Your assignment.
The whole listing below needs to be retyped without a single change.

Dataset excerpt.
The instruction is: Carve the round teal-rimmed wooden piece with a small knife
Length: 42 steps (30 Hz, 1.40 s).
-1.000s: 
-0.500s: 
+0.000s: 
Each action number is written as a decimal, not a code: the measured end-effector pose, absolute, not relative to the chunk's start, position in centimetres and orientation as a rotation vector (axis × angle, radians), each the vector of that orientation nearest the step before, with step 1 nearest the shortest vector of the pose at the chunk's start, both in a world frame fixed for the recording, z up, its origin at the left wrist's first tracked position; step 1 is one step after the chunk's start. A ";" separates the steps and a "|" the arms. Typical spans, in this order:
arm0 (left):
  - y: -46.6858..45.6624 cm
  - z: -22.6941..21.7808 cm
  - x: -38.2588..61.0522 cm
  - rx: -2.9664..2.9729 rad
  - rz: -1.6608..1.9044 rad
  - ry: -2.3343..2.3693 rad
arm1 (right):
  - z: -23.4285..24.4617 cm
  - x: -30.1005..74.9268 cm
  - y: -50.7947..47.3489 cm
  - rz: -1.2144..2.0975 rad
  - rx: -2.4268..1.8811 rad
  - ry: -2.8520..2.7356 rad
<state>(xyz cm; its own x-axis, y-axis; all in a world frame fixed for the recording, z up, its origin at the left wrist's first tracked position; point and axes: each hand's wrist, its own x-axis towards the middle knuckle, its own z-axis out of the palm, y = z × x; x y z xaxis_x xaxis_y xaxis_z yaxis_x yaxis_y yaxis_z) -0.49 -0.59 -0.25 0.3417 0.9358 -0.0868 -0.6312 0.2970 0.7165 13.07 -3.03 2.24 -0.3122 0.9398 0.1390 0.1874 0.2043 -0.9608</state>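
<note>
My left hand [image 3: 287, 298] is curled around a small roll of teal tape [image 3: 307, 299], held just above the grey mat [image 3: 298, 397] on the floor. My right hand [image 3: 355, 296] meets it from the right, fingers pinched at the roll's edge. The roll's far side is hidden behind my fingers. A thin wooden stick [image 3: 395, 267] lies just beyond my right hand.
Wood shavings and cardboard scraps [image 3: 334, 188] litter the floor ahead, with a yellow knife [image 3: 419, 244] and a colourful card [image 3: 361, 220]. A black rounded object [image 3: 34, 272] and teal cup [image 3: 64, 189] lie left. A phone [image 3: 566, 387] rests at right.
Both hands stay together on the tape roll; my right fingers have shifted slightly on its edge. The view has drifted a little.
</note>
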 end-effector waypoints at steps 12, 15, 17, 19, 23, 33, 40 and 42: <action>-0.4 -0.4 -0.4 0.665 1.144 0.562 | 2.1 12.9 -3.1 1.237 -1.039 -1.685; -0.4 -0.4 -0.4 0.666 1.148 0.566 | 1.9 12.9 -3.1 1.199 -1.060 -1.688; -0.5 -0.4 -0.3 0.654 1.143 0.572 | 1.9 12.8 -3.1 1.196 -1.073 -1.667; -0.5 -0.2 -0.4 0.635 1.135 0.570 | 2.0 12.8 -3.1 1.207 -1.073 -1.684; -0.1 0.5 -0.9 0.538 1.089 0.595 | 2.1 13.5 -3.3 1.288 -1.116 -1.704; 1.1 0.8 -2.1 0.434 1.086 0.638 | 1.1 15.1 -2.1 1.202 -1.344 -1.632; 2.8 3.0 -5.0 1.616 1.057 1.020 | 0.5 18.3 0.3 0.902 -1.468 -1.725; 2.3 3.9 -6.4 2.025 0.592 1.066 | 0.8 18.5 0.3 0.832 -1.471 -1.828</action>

The answer.
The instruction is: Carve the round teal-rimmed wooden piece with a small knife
Length: 42 steps (30 Hz, 1.40 s).
-1.000s: 
-0.500s: 
+0.000s: 
Each action number is written as a decimal, not a code: the measured end-effector pose, absolute, not relative to the chunk's start, position in centimetres and orientation as a rotation vector (axis × angle, radians), each the vector of that orientation nearest the step before, with step 1 nearest the shortest vector of the pose at the chunk's start, both in a world frame fixed for the recording, z up, its origin at the left wrist's first tracked position; step 1 is one step after the chunk's start. A ";" separates the steps and a "|" the arms. Typical spans, in this order:
arm0 (left):
  - y: -46.6858..45.6624 cm
  - z: -22.6941..21.7808 cm
  - x: -38.2588..61.0522 cm
  - rx: -2.9664..2.9729 rad
  - rz: -1.6608..1.9044 rad
  - ry: -2.3343..2.3693 rad
arm1 (right):
  - z: -23.4285..24.4617 cm
  - x: -30.1005..74.9268 cm
  - y: -50.7947..47.3489 cm
  - rz: -1.2144..2.0975 rad
  - rx: -2.4268..1.8811 rad
  - ry: -2.8520..2.7356 rad
<state>(xyz cm; its own x-axis, y-axis; all in a world frame fixed for the recording, z up, its origin at the left wrist's first tracked position; point and axes: each hand's wrist, its own x-axis towards the middle knuckle, its own z-axis out of the palm, y = z × x; x y z xaxis_x xaxis_y xaxis_z yaxis_x yaxis_y yaxis_z) -0.49 -0.59 -0.25 0.3417 0.9358 -0.0868 -0.6312 0.2970 0.7165 13.07 -3.03 2.24 -0.3122 0.9398 0.1390 0.1874 0.2043 -0.9608</state>
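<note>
My left hand [image 3: 287, 298] is curled around a small roll of teal tape [image 3: 307, 299], held just above the grey mat [image 3: 298, 397] on the floor. My right hand [image 3: 355, 296] meets it from the right, fingers pinched at the roll's edge. The roll's far side is hidden behind my fingers. A thin wooden stick [image 3: 395, 267] lies just beyond my right hand.
Wood shavings and cardboard scraps [image 3: 334, 188] litter the floor ahead, with a yellow knife [image 3: 419, 244] and a colourful card [image 3: 361, 220]. A black rounded object [image 3: 34, 272] and teal cup [image 3: 64, 189] lie left. A phone [image 3: 566, 387] rests at right.
Both hands stay together on the tape roll; my right fingers have shifted slightly on its edge. The view has drifted a little.
</note>
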 end-effector waypoints at steps 12, 15, 17, 19, 23, 33, 40 and 42: <action>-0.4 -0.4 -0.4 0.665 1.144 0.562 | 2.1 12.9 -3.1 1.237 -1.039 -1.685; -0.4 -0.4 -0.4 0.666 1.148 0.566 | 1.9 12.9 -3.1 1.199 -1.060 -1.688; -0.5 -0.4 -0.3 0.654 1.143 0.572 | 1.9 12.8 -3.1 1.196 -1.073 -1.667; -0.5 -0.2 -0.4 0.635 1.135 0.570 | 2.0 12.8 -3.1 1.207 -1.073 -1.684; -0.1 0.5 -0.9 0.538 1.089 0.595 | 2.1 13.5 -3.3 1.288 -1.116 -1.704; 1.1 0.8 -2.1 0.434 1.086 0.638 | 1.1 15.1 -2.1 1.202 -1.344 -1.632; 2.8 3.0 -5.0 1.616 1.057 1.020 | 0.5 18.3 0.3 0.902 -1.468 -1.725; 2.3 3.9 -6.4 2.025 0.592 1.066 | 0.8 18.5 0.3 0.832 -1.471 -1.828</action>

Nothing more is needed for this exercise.